Zelenskyy and Putin trade barbs as an end to the war in Ukraine gets no closer
Even so, “what looks like a growing consensus in the West that some form of peace talks between Russia and Ukraine is coming closer doesn’t always take account of whether Russia and Ukraine themselves might see negotiations as viable or even useful,” Keir Giles, a leading defense analyst at London’s Chatham House think tank, told NBC News.
While European leaders have accelerated planning for a worst-case scenario in which the Kremlin pushes troops further onto the continent and Washington does not come to their aid, Trump has made increasingly strong threats against his Russian counterpart.
The President’s claim that he would end the Ukraine war in one day after taking office did not come to pass, although members of his national security team have in recent weeks acknowledged the difficulties of brokering a possible peace accord.
“Let’s set it at 100 days and move all the way back and figure a way we can do this in the near term to make sure that the solution is solid, it’s sustainable, and that this war ends so that we stop the carnage,” retired Lt. Gen.
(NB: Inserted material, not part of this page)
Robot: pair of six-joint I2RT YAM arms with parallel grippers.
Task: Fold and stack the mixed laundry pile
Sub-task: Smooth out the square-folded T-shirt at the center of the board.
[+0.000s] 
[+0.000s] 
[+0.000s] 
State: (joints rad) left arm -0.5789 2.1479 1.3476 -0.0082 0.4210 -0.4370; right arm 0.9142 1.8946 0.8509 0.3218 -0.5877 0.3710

Keith Kellogg, Trump’s pick to serve as special envoy to Ukraine, told Fox News last month.
Still, the conflict has shown no signs of de-escalating despite Trump’s departure from the warmer sentiments he conveyed during his first term.
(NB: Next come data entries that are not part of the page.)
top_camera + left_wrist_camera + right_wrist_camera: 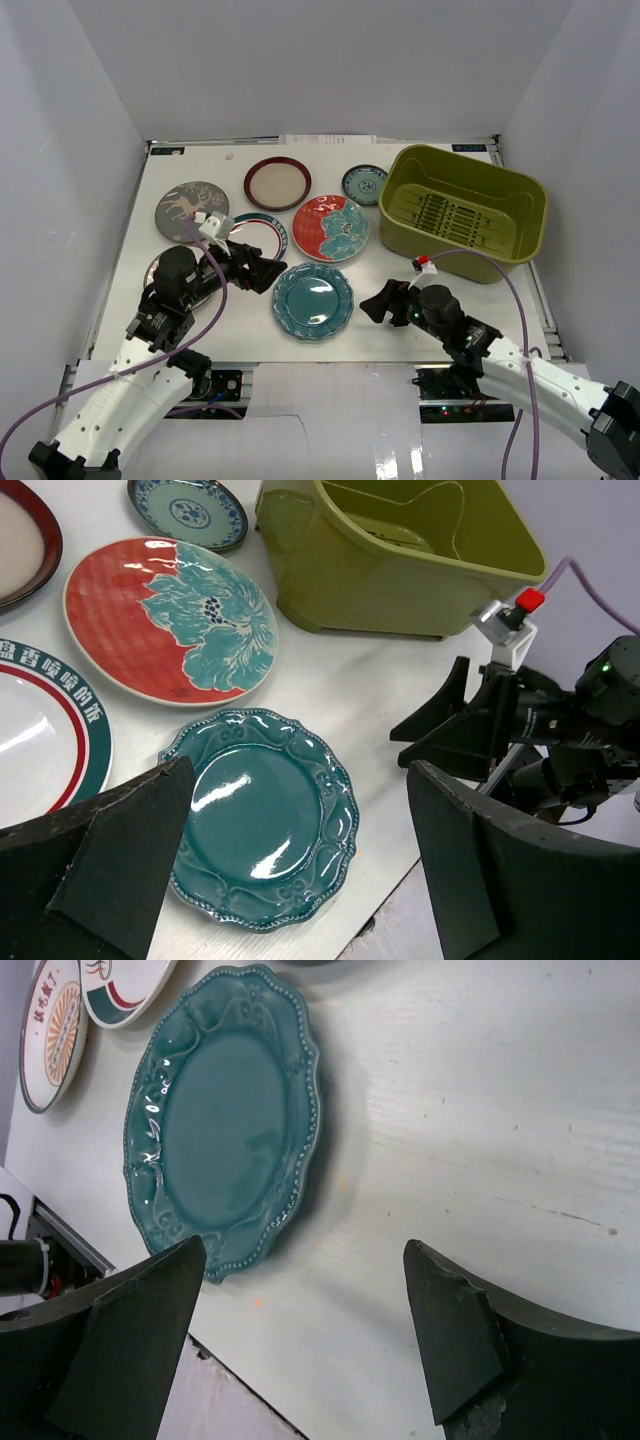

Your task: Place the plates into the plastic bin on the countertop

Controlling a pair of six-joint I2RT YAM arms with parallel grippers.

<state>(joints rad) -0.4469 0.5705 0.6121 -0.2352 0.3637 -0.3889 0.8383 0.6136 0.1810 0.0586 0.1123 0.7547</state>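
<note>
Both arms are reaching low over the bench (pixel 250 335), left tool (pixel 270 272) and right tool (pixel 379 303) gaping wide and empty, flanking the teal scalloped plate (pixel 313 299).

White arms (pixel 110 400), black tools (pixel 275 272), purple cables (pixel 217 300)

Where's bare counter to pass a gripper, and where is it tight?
Bare countertop lies between the teal scalloped plate and the bin; the right gripper sits there. Tight: the floral plate nearly touches the striped-rim plate and the teal one.
</note>
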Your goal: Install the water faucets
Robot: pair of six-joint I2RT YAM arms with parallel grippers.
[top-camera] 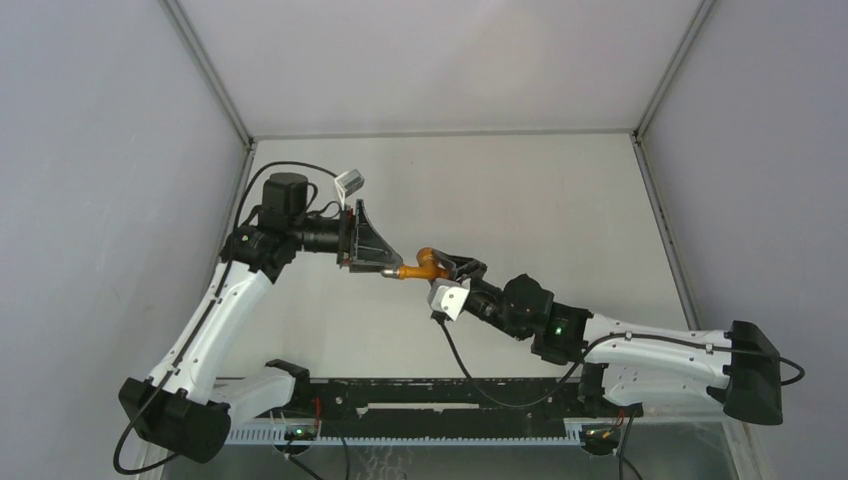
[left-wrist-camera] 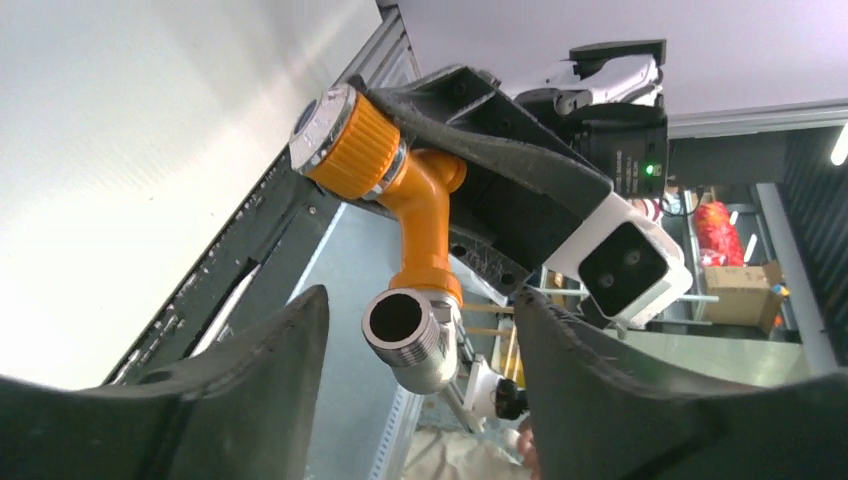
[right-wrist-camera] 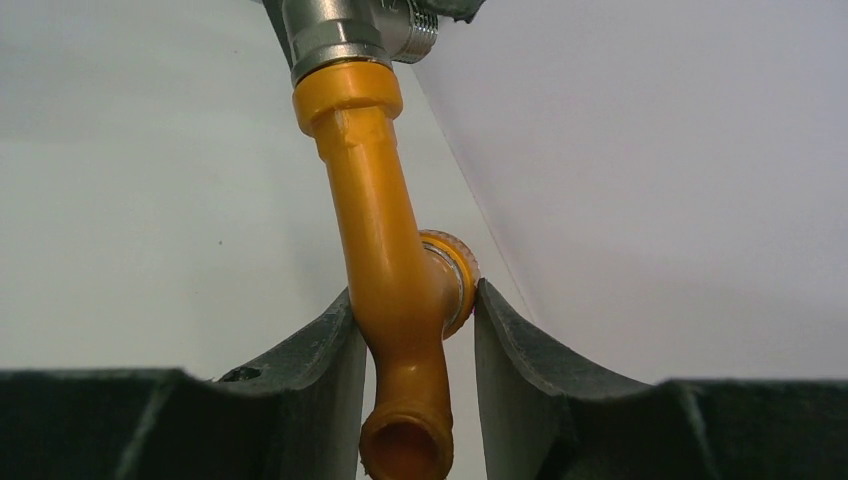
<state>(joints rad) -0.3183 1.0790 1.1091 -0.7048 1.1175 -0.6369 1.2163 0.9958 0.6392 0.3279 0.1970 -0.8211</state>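
My right gripper (right-wrist-camera: 411,300) clamps the orange tap body (right-wrist-camera: 375,220) around its middle, dead centre of the overhead frame. My left gripper (left-wrist-camera: 420,300) stands open, fingers either side of the silvery threaded end (left-wrist-camera: 425,350), not touching.

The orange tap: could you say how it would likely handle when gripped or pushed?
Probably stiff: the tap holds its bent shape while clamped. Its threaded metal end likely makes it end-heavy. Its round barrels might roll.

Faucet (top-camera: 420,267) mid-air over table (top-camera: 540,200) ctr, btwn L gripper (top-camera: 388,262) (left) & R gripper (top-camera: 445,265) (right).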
“If we don’t make a ‘deal,’ and soon,” Trump said last week in a social media post, “I have no other choice but to put high levels of Taxes, Tariffs, and Sanctions on anything being sold by Russia to the United States, and various other participating countries.”
That shift in tone towards Russia is a “wildcard” in efforts by the Trump administration to end the war, Chatham House’s Giles said, and “a striking and remarkable shift from his first term in office.”
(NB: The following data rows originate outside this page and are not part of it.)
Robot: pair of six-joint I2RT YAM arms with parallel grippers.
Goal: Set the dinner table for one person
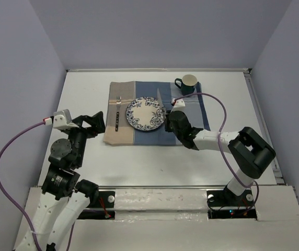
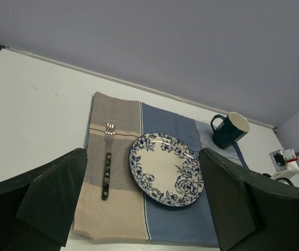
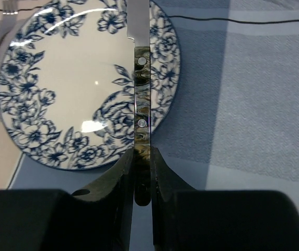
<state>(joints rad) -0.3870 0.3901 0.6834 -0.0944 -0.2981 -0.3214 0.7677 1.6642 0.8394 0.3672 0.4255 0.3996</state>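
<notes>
The white dinner table carries a blue-and-tan placemat. On the mat lie a blue floral plate and, to its left, a fork. A dark green mug stands at the mat's far right corner. My right gripper is shut on the dark handle of a knife. Its blade points away over the plate's right rim. My left gripper hangs open and empty near the mat's left edge, facing the fork and plate.
Grey walls close the table on three sides. A raised rim runs along the far edge. The right arm's purple cable loops over the mat's right side. Bare tabletop lies between the mat and the arm bases.
</notes>
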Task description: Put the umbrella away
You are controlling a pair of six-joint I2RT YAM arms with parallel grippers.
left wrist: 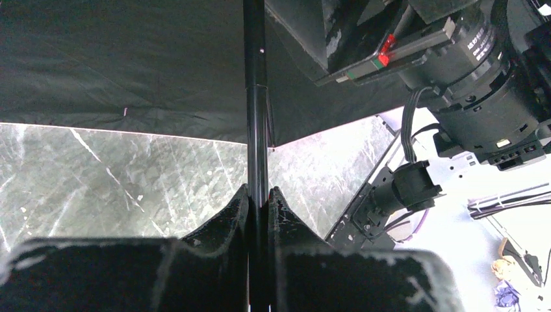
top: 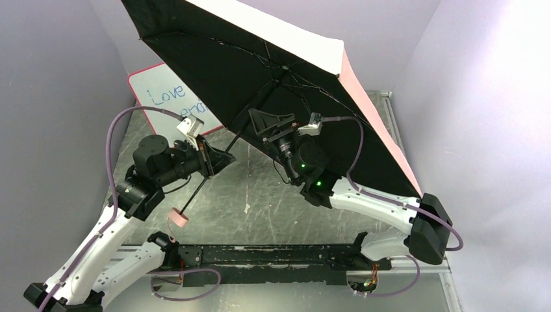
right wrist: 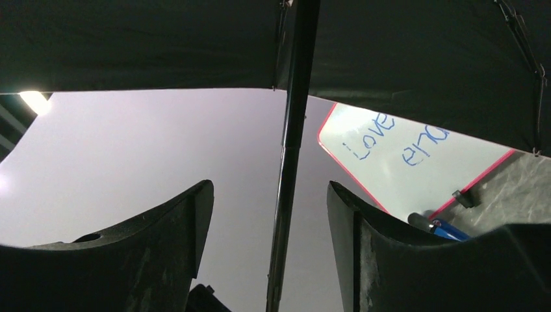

“Observers of Trump have noticed that what he says does not always translate directly into what he directs his administration to do,” he told NBC News, adding that even a superficial change in tone is “a cause for Ukraine and its friends to have limited optimism.”
Russia’s Deputy Foreign Minister Sergei Ryabkov told Russian state press Monday that no one from the Trump administration had so far reached out to the Kremlin to set up a meeting with Putin.
For his part, Zelenskyy called Trump’s threats of sanctions “just and fair” in an interview on Fox News on Tuesday.
Meanwhile, Russian troops continue to make territorial gain in Ukraine after capturing the village of Dvorichna in northeastern Kharkiv, the army said Tuesday.